AIM OF THE TASK
Search the material for "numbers" and copy each line in which it is found.

MATERIAL PROVIDED

===

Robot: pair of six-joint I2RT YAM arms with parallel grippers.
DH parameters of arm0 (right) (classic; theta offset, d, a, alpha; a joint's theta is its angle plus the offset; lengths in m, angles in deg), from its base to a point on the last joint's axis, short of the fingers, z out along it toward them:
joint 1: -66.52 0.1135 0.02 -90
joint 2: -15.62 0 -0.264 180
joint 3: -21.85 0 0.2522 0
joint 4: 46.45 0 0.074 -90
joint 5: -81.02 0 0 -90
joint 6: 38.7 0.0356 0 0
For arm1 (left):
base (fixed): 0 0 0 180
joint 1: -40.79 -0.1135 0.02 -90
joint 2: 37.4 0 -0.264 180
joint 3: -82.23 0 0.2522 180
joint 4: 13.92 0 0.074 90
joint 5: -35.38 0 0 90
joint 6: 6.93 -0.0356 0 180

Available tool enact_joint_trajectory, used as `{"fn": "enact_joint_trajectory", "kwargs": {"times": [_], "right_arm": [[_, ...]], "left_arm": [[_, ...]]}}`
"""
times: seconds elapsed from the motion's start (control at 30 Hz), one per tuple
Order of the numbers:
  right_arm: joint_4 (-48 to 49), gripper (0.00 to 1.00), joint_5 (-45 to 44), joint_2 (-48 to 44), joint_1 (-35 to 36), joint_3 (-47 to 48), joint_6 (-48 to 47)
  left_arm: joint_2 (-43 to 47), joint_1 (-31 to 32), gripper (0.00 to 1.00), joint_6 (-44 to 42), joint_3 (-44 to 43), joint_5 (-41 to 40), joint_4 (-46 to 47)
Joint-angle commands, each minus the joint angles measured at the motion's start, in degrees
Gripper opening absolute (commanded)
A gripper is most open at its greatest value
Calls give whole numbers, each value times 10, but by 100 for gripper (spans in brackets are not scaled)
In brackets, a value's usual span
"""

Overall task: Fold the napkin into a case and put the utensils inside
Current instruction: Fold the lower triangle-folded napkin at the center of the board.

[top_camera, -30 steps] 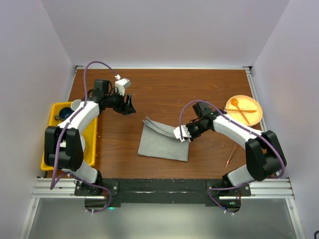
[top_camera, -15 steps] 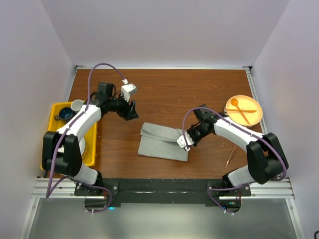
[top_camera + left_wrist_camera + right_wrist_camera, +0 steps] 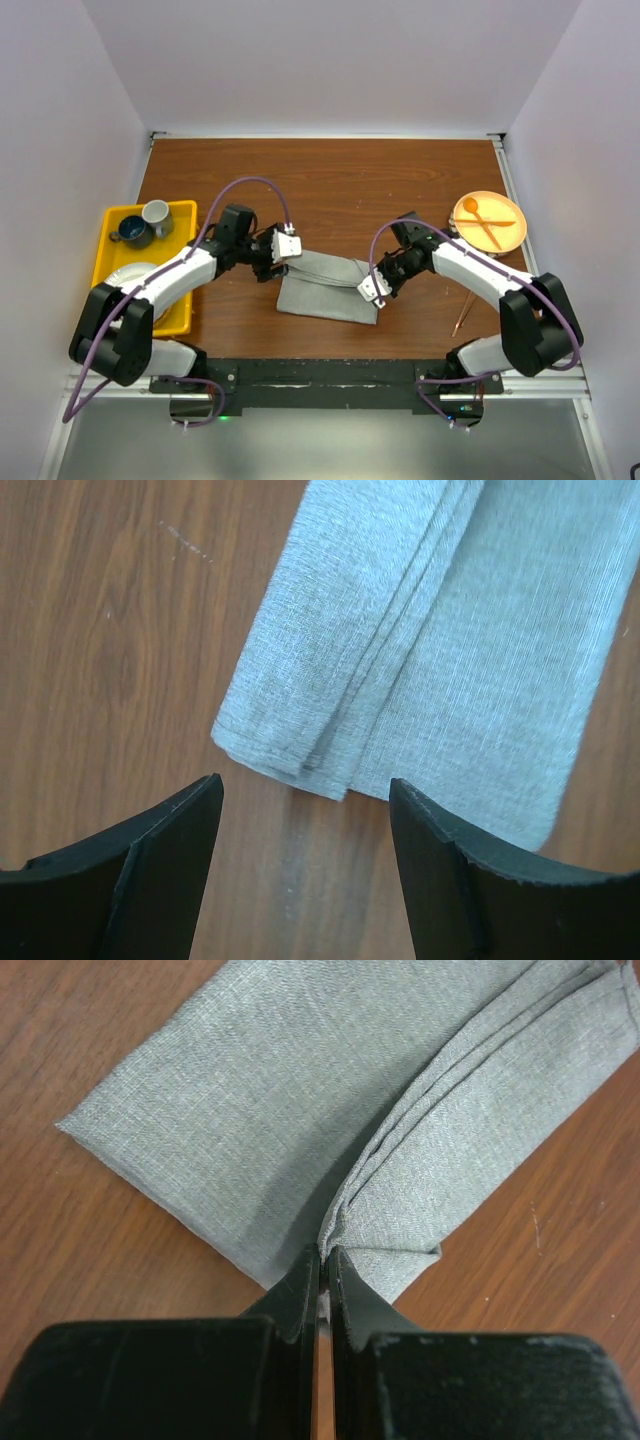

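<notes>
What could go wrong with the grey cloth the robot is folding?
The right gripper looks shut on the folded edge of the light-grey cloth napkin. If it moves off without opening, it could drag the fold apart. The left gripper hangs open at the napkin's layered corner. Closing there might catch only some layers and bunch them up.

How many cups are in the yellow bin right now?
2. A dark blue cup sits in the yellow bin's far left corner, with a grey cup just right of it. The left arm covers part of the bin, so more could be hidden.
</notes>
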Motion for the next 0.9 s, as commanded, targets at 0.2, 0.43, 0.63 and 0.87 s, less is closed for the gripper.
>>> {"fn": "enact_joint_trajectory", "kwargs": {"times": [0.2,0.43,0.63,0.87], "right_arm": [[7,0,-7,-10,3,-26,-30],[10,0,-12,-5,2,-21,-19],[14,0,-18,-3,3,-24,-18],[21,0,-34,12,2,-31,-17]], "left_arm": [[-46,56,65,-198,8,-22,65],[-93,75,52,-241,-19,-15,31],[-121,76,38,-241,-35,-13,7],[-131,78,17,-250,-46,-9,-36]]}}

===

FINISHED EXERCISE
Order of the numbers:
Calls give whole numbers, each value times 10, but by 100 for gripper (spans in brackets are not scaled)

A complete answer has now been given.